▶ [Work to be completed]: Among the records below, find each line that includes the string "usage" and copy it.

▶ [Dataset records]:
--------------------

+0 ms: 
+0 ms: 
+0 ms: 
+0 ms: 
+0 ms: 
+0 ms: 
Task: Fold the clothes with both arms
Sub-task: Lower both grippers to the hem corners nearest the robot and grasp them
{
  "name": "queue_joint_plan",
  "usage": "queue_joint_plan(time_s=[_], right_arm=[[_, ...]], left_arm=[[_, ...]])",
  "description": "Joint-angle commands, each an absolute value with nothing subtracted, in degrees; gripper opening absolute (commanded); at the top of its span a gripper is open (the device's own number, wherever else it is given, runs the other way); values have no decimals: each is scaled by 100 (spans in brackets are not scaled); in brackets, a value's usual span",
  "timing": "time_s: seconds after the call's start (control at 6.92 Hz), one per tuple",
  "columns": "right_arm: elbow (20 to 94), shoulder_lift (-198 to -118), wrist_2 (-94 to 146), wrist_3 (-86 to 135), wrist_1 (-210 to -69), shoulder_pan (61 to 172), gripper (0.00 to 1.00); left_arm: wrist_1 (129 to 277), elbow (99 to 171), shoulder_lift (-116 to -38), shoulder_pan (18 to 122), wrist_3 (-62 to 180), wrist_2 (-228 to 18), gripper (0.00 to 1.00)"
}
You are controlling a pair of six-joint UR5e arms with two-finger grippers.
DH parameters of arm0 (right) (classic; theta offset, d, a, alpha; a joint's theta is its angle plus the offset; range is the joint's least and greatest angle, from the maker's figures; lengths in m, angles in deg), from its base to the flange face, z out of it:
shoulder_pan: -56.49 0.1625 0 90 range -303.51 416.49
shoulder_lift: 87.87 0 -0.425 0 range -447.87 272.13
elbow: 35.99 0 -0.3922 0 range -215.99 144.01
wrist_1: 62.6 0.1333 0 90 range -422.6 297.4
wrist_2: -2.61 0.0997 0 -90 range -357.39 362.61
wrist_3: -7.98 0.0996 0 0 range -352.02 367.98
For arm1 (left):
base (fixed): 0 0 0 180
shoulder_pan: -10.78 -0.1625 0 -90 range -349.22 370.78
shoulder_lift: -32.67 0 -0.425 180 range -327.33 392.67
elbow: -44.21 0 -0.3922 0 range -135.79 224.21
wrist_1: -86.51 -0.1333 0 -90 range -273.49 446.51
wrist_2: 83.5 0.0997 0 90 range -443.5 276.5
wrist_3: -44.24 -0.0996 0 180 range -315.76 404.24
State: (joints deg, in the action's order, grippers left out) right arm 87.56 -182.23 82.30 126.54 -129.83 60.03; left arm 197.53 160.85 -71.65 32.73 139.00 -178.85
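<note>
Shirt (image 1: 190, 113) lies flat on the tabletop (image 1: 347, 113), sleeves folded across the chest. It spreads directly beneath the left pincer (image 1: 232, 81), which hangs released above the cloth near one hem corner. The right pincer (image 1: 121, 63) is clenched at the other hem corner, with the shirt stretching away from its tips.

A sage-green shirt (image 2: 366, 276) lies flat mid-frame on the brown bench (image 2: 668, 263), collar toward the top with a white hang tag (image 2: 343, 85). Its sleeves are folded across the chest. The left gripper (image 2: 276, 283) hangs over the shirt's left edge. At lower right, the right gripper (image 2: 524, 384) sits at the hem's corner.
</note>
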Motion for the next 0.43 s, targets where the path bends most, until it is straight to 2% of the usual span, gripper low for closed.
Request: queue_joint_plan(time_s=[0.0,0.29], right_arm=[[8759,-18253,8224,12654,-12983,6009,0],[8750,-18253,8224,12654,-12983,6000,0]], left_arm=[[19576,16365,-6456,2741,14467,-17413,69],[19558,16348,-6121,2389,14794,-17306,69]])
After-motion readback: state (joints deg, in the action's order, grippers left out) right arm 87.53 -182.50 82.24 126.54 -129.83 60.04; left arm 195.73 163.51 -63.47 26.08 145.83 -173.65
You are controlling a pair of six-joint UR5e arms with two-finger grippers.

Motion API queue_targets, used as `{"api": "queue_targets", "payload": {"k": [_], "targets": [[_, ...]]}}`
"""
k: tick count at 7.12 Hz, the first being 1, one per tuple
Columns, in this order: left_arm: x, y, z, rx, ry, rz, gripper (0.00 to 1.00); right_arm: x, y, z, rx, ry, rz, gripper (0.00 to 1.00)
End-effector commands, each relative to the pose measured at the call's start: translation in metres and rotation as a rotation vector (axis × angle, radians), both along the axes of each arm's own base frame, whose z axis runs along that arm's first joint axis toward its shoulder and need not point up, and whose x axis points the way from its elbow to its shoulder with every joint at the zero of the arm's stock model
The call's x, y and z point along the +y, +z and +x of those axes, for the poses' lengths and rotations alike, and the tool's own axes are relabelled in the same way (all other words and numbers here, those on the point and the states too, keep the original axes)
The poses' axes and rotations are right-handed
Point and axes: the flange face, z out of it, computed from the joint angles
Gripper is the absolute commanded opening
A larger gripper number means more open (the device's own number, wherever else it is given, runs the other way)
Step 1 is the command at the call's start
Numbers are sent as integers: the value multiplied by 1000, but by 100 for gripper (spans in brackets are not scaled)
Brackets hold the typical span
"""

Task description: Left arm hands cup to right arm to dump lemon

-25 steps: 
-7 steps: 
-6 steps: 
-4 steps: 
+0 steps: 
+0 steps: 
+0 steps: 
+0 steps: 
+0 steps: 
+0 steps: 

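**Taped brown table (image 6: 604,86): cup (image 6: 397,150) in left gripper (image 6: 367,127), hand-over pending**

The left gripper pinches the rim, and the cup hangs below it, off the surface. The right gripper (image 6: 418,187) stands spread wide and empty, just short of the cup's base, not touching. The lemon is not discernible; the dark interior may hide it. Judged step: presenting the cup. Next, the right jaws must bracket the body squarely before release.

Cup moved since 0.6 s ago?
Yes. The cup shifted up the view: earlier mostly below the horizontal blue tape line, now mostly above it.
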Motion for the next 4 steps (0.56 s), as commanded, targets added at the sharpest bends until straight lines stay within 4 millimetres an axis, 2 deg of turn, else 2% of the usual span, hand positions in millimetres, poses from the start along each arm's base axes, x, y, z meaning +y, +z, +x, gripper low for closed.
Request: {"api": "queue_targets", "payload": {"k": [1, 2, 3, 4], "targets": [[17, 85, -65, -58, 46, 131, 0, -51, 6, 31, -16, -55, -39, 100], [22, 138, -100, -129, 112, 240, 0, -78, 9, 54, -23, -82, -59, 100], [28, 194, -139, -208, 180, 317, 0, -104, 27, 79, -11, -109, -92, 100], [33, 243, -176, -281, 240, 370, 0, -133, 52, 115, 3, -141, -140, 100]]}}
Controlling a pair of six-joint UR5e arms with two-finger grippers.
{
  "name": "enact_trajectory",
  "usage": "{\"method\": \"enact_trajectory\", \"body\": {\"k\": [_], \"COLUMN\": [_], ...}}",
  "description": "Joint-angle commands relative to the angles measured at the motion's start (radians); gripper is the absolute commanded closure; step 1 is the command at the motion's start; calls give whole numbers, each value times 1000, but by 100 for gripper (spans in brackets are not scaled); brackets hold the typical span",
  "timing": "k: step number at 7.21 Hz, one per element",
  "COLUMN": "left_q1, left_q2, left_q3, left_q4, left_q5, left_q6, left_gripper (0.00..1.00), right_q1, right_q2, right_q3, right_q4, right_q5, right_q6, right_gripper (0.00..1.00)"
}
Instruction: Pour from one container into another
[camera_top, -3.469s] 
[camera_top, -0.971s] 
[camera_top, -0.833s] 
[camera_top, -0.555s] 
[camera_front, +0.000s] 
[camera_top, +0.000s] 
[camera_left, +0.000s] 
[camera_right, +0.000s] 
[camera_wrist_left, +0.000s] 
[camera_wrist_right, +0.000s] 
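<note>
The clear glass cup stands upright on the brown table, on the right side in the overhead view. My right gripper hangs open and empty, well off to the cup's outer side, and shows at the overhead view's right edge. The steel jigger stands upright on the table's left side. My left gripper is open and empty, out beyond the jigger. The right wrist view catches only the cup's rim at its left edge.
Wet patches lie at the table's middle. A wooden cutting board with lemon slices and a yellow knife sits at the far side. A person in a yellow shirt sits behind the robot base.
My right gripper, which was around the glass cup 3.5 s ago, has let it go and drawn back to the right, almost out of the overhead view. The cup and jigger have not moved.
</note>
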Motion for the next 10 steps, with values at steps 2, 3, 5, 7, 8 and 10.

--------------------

▶ [Exercise response]:
  "usage": "queue_joint_plan(time_s=[_], right_arm=[[_, ...]], left_arm=[[_, ...]])",
  "usage": "{\"method\": \"enact_trajectory\", \"body\": {\"k\": [_], \"COLUMN\": [_], ...}}",

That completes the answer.